Deaf chats are gatherings held on FM’s campus that allow students and the Deaf to come together and engage in conversation through ASL.

This semester, Deaf Chat has experienced the highest ratio between students and the Deaf. These meetings are held the first Friday of each month starting at 6pm at Mondo’s.

“I love staying long after most people are gone [at Deaf Chat]. It has allowed me to get one on one time with Deaf people and shows me what Deaf culture is really like. I loved it,” said ASL I student Aliyyah Thomas.
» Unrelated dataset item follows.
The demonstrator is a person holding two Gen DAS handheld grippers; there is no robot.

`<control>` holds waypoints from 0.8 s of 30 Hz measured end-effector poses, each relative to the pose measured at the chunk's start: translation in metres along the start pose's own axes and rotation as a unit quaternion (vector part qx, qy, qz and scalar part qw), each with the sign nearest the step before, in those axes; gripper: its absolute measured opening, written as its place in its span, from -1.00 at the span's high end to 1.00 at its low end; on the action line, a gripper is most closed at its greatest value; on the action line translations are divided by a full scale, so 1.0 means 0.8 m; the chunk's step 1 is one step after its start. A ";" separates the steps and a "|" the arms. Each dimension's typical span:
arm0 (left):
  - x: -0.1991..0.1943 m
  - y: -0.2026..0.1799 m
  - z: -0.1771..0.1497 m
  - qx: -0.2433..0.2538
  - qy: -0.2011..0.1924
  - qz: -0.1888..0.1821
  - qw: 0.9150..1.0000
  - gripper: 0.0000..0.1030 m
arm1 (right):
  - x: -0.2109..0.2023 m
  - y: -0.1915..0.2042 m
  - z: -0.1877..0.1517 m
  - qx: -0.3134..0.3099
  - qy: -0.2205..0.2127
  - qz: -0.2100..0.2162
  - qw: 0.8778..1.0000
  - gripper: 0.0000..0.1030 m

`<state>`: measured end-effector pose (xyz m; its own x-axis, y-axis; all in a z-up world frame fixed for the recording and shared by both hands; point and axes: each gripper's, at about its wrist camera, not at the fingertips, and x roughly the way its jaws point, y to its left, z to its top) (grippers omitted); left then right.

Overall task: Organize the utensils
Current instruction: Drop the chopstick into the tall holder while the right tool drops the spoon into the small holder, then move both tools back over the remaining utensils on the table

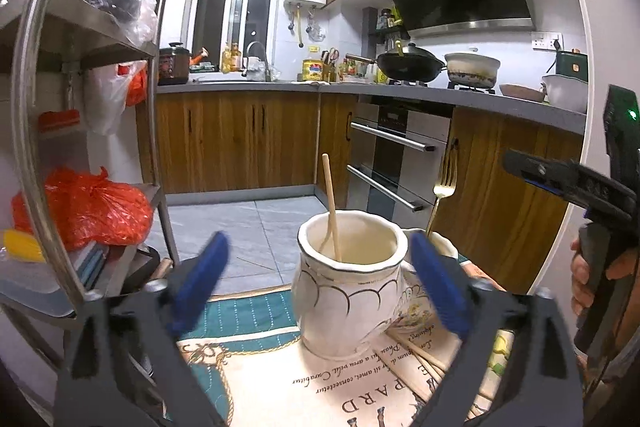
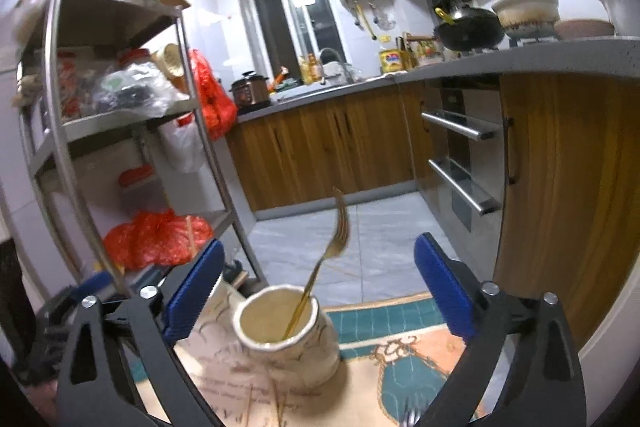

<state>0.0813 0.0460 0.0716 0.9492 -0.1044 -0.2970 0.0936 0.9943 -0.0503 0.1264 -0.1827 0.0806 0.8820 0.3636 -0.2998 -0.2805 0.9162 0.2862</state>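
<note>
Both grippers, left gripper (image 1: 316, 283) and right gripper (image 2: 318, 291), are held wide apart, empty. Loose chopsticks (image 1: 416, 351), beside the ceramic jar (image 1: 348, 299), are judged light, stiff and slippery; mid-shaft is best gripped.

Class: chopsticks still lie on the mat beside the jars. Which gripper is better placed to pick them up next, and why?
Probably the left gripper. Its jaws are open and empty, and the loose chopsticks lie just below its right finger. In the right wrist view the right gripper, also open, faces the fork jar; chopsticks barely show.

Cloth (image 1: 280, 379): "PARD", upside-down; small script unreadable.
</note>
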 end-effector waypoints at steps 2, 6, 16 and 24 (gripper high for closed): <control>-0.007 -0.001 0.001 0.000 -0.005 0.002 1.000 -0.89 | -0.011 0.002 -0.004 -0.013 -0.003 -0.013 1.000 -0.90; -0.021 -0.004 0.000 -0.004 0.000 0.005 1.000 -0.89 | -0.030 0.002 -0.013 -0.019 0.012 -0.010 1.000 -0.90; -0.050 -0.019 -0.020 -0.002 0.020 -0.002 1.000 -0.89 | -0.080 -0.010 -0.056 -0.028 0.032 -0.031 0.999 -0.90; -0.054 -0.027 -0.043 -0.006 0.045 -0.003 0.999 -0.89 | -0.095 -0.020 -0.082 -0.027 0.047 -0.044 0.998 -0.90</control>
<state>0.0275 0.0279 0.0525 0.9175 -0.1119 -0.3817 0.0951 0.9935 -0.0627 0.0388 -0.2142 0.0388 0.8651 0.2938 -0.4066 -0.2261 0.9519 0.2067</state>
Tutor Emmillee Phillips assists students who need extra help with ASL and is a support system for them to get through this semester successfully.

“Going to a peer for help makes them feel more at ease. I have seen only a few people come to both tutoring and the club meetings. After they leave, there is just a small amount of confidence that they are able to accomplish this. That confidence is why I became a tutor,” said Phillips.

The club is growing, as is the amount of students interested in learning American Sign Language. The club meets every Monday and Thursday at noon in room C-108.

9/11 memorial to be built at FM

by Winnie Blackwood

A 33-foot antenna off the North Tower of the World Trade center will arrive at FM on Dec. 15.

This part of the Twin Towers is part of a program with the Port Authority. The program allows institutions and colleges to receive a part of history, according to Joel Chapin, a professor of Fine Arts at FM.


Photo submitted by Joel Chapin of a mock up sketch of the planned sculpture.

Once the antenna has reached its new home, preparations will begin to transform the mangled piece into a memorial and sculpture. Chapin, along with several others, have been working on multiple sketches for the design of the sculpture; an architect was also hired.

“The best way I can describe it, it’s almost like a living thing, like the spine and veins and it’s copper tubes and wires,” he said.

One of the design features is to have the shadow from the sculpture hit two markers on every Sept. 11 at the exact time the towers were struck.

Louis Pabon, an alumnus of FM and a construction worker called to clean up after the wreckage of 9/11, is the mastermind behind this.

Thoughts of actually getting a piece from the Twin Towers began to formulate between Pabon, Chapin and FM’s President Dustin Swanger.

After a trip to Hangar 17 at John F. Kennedy International Airport, the home to the Port Authority’s program, Pabon, Chapin, and a few others decided on the antenna.

Pabon said he feels lucky to get this particular piece.

Pabon said he originally came to FM in order to take part in a traveling national exhibition.
Pabon added he wanted to showcase the photographs he captured during this time of his life. His images will be displayed as a part of the final sculpture.

“My reasoning behind all of this was to send a message, but now we’re getting an antenna and that’s so symbolic of sending messages,” he remarked.

Chapin said the antenna was the communication hub for TV stations in New York.

“If you think about this thing, it’s almost symbolic that it had been a tool of free speech and here, ironically, it’s all crumpled up and fallen down,” he added.

Pabon said one of the dedications of the memorial will be to John Vigiano; Vigiano lost both of his sons, one a firefighter and the other a police officer.

“When I found out who he was, I went up to him and I offered him my condolences, at which time I started to cry. He reached out and he put his arm around me and told me it was going to be all right,” Pabon said.

The sculpture is planned to be completed by Sept. 11, 2016 in time for a ceremony; its new home will be in FM’s new sculpture garden.